● PROBLEM DESCRIPTION:
Output only the lines below that start at the line containing "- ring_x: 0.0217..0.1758" and end at the line containing "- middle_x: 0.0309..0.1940", with both ends kept.

---- EXTRACTED RECORDS

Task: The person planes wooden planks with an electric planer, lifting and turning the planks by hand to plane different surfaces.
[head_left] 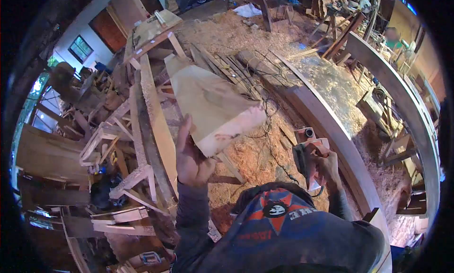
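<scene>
My left hand (194,165) grips the near lower corner of a thick, pale wooden block (208,95). The block is tilted up in front of me; its broad face and a lighter end face show. The fingers partly pass behind the wood. At my right side, my right hand (327,163) is closed around the handle of a corded power tool, which looks like an electric hand planer (302,155). The planer is held on its side, apart from the block. Its underside is only partly visible, and a dark cord hangs below it.
Wood shavings (274,155) cover the floor. Wooden trestles and long boards (153,117) stand to the left. A long thick plank (331,136) runs along the right, with a curved beam (402,88) beyond. Cables trail across the middle. A person (393,40) is at the far right.
</scene>
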A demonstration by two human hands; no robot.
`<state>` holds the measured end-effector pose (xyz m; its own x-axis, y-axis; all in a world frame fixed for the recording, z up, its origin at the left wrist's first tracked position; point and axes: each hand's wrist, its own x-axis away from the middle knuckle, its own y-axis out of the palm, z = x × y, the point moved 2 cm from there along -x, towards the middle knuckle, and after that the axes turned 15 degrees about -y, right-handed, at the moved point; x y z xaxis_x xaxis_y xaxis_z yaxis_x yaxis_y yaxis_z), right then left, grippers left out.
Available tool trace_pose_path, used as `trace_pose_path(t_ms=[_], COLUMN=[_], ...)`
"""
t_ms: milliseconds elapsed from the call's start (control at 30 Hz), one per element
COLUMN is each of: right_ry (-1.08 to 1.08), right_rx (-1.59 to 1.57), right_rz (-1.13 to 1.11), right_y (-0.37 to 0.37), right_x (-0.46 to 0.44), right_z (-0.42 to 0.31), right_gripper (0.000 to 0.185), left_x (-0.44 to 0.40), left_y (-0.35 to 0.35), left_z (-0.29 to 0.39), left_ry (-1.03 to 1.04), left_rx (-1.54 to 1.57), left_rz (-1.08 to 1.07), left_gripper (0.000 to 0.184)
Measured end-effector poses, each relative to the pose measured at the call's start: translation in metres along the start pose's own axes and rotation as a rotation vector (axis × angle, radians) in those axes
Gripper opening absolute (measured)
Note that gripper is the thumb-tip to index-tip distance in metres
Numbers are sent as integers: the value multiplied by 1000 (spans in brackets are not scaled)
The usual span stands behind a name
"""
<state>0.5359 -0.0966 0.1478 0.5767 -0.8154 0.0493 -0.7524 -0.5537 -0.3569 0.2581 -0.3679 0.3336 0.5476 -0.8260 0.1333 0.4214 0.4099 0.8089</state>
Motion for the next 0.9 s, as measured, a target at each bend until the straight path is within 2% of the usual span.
trace_pose_path(t_ms=[100, 167, 267, 300, 333, 367, 433, 467, 500, 567, 600, 700, 733, 900], right_ry=[-39, -24, -46, -82, -30, -53, -52, -80, -119, -165, -192, -332, -313, -100], right_rx=[-15, -13, -29, -43, -12, -7, -98, -78, -105, -104, -215, 217, 172, -230], right_rz=[40, 24, 34, 63, 53, 31, 38, 4, 29, 30, -65, 303, 300, 120], right_y=[-9, -19, -20, -23, -26, -26, -25, -21, -18, -23, -25, 0, 0, -8], right_x=[0, -6, -2, -1, 1, 3, 7, 7, 9, 5, -4, 29, 28, 21], right_z=[5, 27, 31, 28, 29, 27, 24, 22, 21, 41, 63, -27, -26, -15], right_gripper=[22, 21, 21, 21, 22, 22, 23, 23, 23, 24, 20, 14, 14, 14], left_x=[-6, -10, -11, -12, -13, -13, -14, -19, -19, -18, -24, -21, -18, -5], left_y=[14, 13, 18, 21, 23, 20, 11, 8, 9, 6, -4, -8, -5, -6], left_z=[10, 18, 27, 27, 29, 30, 31, 31, 28, 22, 25, 28, 25, 34], left_ry=[36, 85, 58, 31, 9, 41, 140, 16, 55, 207, 174, 173, 258, 261], left_rx=[-11, -47, -42, -14, 16, 22, -191, 46, 69, -39, 78, 97, 13, -34], left_rz=[-63, -26, -48, -110, -171, -166, -158, -214, -205, -3, -142, -133, -67, -78], left_gripper=[47, 49, 49, 48, 47, 47, 47, 45, 45, 44, 42, 42, 42, 43])
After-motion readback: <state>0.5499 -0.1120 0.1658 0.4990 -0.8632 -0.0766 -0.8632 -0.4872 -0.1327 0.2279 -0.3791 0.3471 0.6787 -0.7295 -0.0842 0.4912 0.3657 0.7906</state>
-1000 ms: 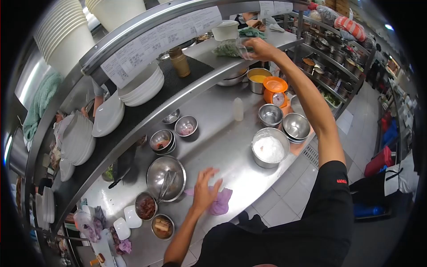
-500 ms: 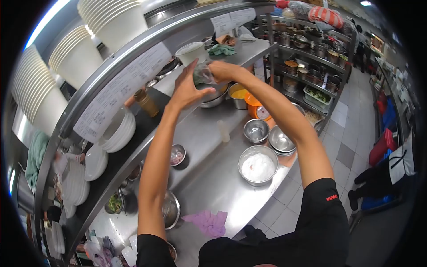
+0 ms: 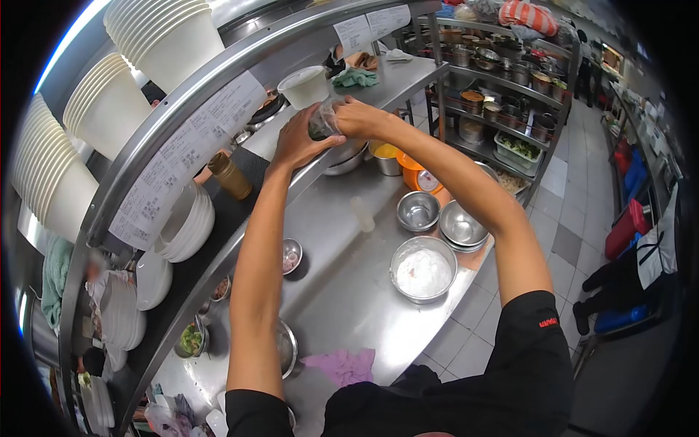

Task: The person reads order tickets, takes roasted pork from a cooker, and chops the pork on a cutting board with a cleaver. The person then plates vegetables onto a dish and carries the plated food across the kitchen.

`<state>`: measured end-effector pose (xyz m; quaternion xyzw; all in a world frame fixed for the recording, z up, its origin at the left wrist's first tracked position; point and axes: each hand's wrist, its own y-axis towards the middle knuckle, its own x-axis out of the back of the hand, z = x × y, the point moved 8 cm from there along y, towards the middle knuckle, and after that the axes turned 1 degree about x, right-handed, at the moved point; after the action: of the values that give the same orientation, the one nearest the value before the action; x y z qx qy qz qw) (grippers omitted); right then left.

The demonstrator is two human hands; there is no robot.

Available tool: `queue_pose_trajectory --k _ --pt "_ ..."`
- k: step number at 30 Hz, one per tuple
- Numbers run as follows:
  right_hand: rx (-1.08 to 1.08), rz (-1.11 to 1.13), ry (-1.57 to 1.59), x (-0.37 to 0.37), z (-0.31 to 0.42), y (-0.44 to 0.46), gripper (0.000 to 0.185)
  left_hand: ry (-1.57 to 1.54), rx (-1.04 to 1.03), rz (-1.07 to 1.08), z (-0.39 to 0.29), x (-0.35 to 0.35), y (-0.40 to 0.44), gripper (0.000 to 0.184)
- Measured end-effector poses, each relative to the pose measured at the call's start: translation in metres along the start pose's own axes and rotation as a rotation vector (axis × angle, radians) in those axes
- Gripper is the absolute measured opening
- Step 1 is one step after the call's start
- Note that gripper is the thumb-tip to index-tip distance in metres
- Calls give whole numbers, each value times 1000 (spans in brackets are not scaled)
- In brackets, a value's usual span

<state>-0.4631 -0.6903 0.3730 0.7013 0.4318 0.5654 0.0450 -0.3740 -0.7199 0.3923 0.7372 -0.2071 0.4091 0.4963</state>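
Both my hands are stretched out at the far end of the steel counter, around a clear plastic bag (image 3: 321, 125) with something dark green in it. My left hand (image 3: 297, 140) curves round the bag's near side, its thumb reaching across below. Closed at the bag's right edge is my right hand (image 3: 358, 118); its fingertips are partly hidden. Just behind them, a white tub (image 3: 303, 87) stands on the raised shelf. Under my hands sits a partly covered steel bowl (image 3: 345, 166), beside a pot of yellow liquid (image 3: 386, 157).
An orange scale (image 3: 419, 175), steel bowls (image 3: 418, 211) and a bowl of white powder (image 3: 423, 271) line the counter's right side. A clear bottle (image 3: 362, 214) stands mid-counter; a purple cloth (image 3: 342, 366) lies nearer. White bowls (image 3: 188, 224) fill the left shelf.
My left hand has come in closer round the bag, its fingers more curled. My right hand stays at the bag's edge. The view has shifted slightly.
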Motion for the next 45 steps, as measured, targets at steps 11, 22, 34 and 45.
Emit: queue_pose_trajectory --k 11,22,34,45 --pt "-131 60 -3 8 3 -7 25 80 58 49 13 -10 2 97" --pt "-207 -351 -26 36 0 -11 20 58 169 -34 26 -10 0 77" --pt "-484 -777 516 44 -20 -16 16 263 -11 -319 8 18 -3 43" --pt "-530 -1147 1132 76 -1 -67 19 291 201 -227 26 12 -3 40"
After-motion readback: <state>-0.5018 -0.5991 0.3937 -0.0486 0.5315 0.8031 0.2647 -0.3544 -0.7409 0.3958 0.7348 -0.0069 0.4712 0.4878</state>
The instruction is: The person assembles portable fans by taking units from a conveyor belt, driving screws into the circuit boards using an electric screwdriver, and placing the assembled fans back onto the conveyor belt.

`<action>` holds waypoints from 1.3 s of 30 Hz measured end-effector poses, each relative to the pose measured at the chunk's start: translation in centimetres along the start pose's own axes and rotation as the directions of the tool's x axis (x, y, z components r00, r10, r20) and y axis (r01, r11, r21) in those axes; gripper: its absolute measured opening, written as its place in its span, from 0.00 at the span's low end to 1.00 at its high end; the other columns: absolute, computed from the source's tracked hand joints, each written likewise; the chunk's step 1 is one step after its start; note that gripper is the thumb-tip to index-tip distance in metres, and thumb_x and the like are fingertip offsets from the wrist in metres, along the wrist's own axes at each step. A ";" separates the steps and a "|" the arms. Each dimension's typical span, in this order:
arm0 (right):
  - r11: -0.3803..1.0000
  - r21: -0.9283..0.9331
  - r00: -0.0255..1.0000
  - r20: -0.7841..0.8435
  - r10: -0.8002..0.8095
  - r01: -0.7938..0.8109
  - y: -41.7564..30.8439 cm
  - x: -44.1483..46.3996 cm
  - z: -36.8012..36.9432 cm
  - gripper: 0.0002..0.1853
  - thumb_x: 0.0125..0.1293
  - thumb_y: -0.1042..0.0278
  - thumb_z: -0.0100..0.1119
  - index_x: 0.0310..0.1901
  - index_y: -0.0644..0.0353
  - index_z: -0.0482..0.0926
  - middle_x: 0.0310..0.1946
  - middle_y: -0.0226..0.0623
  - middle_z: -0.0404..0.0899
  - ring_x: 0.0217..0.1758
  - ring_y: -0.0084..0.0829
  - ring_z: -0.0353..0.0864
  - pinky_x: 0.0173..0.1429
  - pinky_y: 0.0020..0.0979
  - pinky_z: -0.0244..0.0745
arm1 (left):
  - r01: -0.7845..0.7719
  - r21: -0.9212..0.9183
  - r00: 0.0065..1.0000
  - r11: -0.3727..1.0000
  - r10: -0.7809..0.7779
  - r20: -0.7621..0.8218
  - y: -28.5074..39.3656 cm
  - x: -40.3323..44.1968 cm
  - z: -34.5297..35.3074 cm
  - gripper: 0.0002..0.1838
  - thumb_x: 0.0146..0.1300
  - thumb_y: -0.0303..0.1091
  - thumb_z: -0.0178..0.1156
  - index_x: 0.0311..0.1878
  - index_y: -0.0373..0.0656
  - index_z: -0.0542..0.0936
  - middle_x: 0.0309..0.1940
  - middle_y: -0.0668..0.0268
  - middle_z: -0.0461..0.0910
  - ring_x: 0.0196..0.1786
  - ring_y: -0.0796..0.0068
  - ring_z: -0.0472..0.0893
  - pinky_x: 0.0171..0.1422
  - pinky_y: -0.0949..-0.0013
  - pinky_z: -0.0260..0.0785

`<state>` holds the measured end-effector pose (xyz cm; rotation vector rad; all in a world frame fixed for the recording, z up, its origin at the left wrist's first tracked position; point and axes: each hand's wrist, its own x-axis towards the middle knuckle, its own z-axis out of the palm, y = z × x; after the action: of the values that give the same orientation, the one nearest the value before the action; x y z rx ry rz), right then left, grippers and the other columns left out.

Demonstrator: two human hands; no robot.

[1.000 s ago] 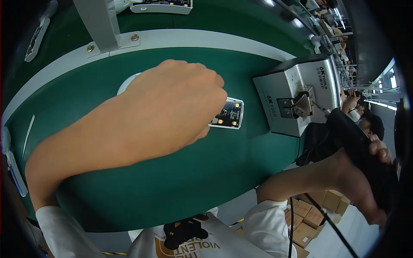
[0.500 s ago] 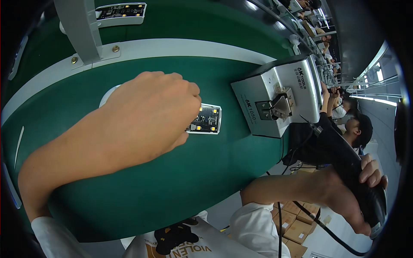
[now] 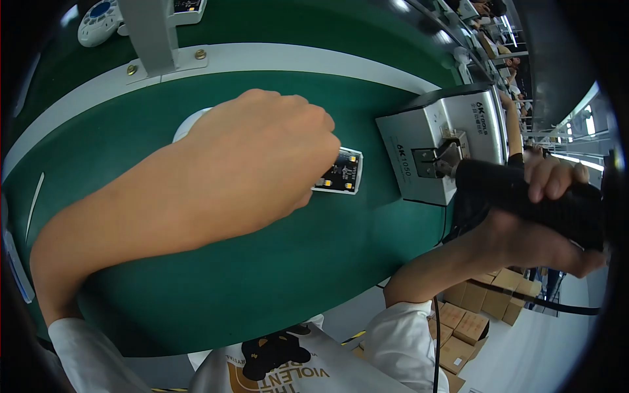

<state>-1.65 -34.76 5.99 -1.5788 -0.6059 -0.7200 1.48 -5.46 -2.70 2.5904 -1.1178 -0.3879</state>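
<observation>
My left hand [image 3: 275, 147], back up and fingers curled, holds down a white device housing with a dark circuit board [image 3: 343, 172] on the green mat. The hand covers most of it; the board's right end shows with small yellowish parts. White plastic [image 3: 191, 124] also shows beyond my wrist. My right hand [image 3: 534, 223] is wrapped round a black corded electric screwdriver [image 3: 495, 187]. Its front end is at the metal outlet [image 3: 450, 157] of a silver screw feeder [image 3: 419, 141] marked 6K1050; the tip cannot be made out.
A metal post [image 3: 149, 39] is bolted to the white rail [image 3: 275, 59] along the mat's far edge. Beyond stands a white device with a blue round part [image 3: 98, 12]. Cardboard boxes [image 3: 462, 327] are below on the right, with a cable [image 3: 537, 301] hanging above. People work in the background.
The screwdriver in my right hand has swung from a slant to nearly level, its front end reaching the feeder's outlet. My left hand stays on the board; the view has shifted slightly.
</observation>
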 end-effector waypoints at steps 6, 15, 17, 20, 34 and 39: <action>0.984 0.145 0.994 0.064 0.090 -0.099 1.4 -3.2 4.0 0.49 0.50 0.11 0.45 0.42 0.62 0.73 0.24 0.33 0.72 0.22 0.24 0.71 0.33 0.26 0.68 | -0.002 -0.060 1.000 0.998 0.003 0.022 0.3 0.8 0.0 0.15 0.50 0.31 0.73 0.41 0.38 0.82 0.38 0.64 0.81 0.45 0.60 0.81 0.49 0.59 0.75; 0.940 0.291 0.971 0.204 0.122 -0.179 2.3 -3.1 5.8 0.45 0.51 0.16 0.53 0.42 0.60 0.72 0.23 0.30 0.71 0.20 0.21 0.70 0.31 0.24 0.65 | -0.028 -0.011 0.999 1.000 0.028 -0.026 0.2 0.7 0.0 0.16 0.49 0.31 0.73 0.40 0.37 0.81 0.37 0.64 0.80 0.46 0.60 0.81 0.49 0.59 0.76; 0.924 0.326 0.963 0.241 0.123 -0.199 2.7 -3.2 6.5 0.44 0.51 0.17 0.54 0.42 0.60 0.72 0.23 0.29 0.71 0.19 0.20 0.69 0.30 0.23 0.64 | -0.021 -0.006 1.000 1.000 0.021 -0.022 0.3 0.7 0.0 0.15 0.49 0.32 0.73 0.39 0.37 0.81 0.36 0.64 0.79 0.45 0.60 0.81 0.49 0.60 0.76; 0.898 0.370 0.948 0.290 0.130 -0.237 3.2 -3.0 6.3 0.43 0.52 0.18 0.57 0.43 0.59 0.71 0.23 0.28 0.70 0.19 0.19 0.69 0.29 0.22 0.63 | -0.037 0.001 0.999 0.999 0.037 -0.023 0.3 0.9 0.2 0.15 0.50 0.32 0.73 0.39 0.37 0.81 0.37 0.64 0.79 0.44 0.60 0.80 0.50 0.60 0.76; 0.866 0.495 0.994 -0.033 0.101 -0.071 1.0 -3.2 1.1 0.39 0.57 0.31 0.64 0.47 0.65 0.69 0.23 0.29 0.68 0.20 0.20 0.68 0.31 0.23 0.65 | -0.130 0.018 0.968 0.991 0.131 -0.214 -0.3 1.0 1.4 0.09 0.49 0.32 0.70 0.30 0.37 0.84 0.33 0.57 0.82 0.40 0.57 0.84 0.44 0.59 0.78; 0.902 0.286 0.895 -0.217 0.389 -0.323 4.2 -5.2 2.9 0.49 0.58 0.23 0.55 0.55 0.71 0.70 0.27 0.34 0.69 0.25 0.25 0.66 0.33 0.23 0.63 | -0.106 0.047 0.990 0.993 0.109 -0.084 0.1 0.3 0.6 0.15 0.47 0.37 0.74 0.31 0.35 0.83 0.34 0.59 0.82 0.40 0.58 0.83 0.44 0.59 0.77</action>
<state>-1.71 -32.31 -0.88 -1.2860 -0.1805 -0.5432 1.43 -5.85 -3.31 2.5422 -1.2411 -0.2281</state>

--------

● YOUR SOLUTION:
  - ring_x: 0.0217..0.1758
  - ring_y: -0.0084..0.0829
  - ring_z: -0.0353..0.0864
  - pinky_x: 0.0173..0.1429
  - pinky_y: 0.0020..0.0979
  - pinky_z: -0.0244..0.0745
arm1 (left):
  - r01: -0.7845..0.7719
  - r21: -0.9212..0.9183
  - r00: 0.0065..1.0000
  - r11: -0.3727..1.0000
  - r10: -0.7809..0.7779
  - r20: -0.7621..0.8218
  - y: -28.5074..39.3656 cm
  - x: -40.3323..44.1968 cm
  - z: -34.5297..35.3074 cm
  - gripper: 0.0002..0.1838
  - thumb_x: 0.0146..0.1300
  - thumb_y: -0.0303..0.1091
  - thumb_z: -0.0178..0.1156
  - index_x: 0.0311..0.1878
  - index_y: -0.0373..0.0656
  - index_z: -0.0542..0.0936
  - middle_x: 0.0309..0.1940

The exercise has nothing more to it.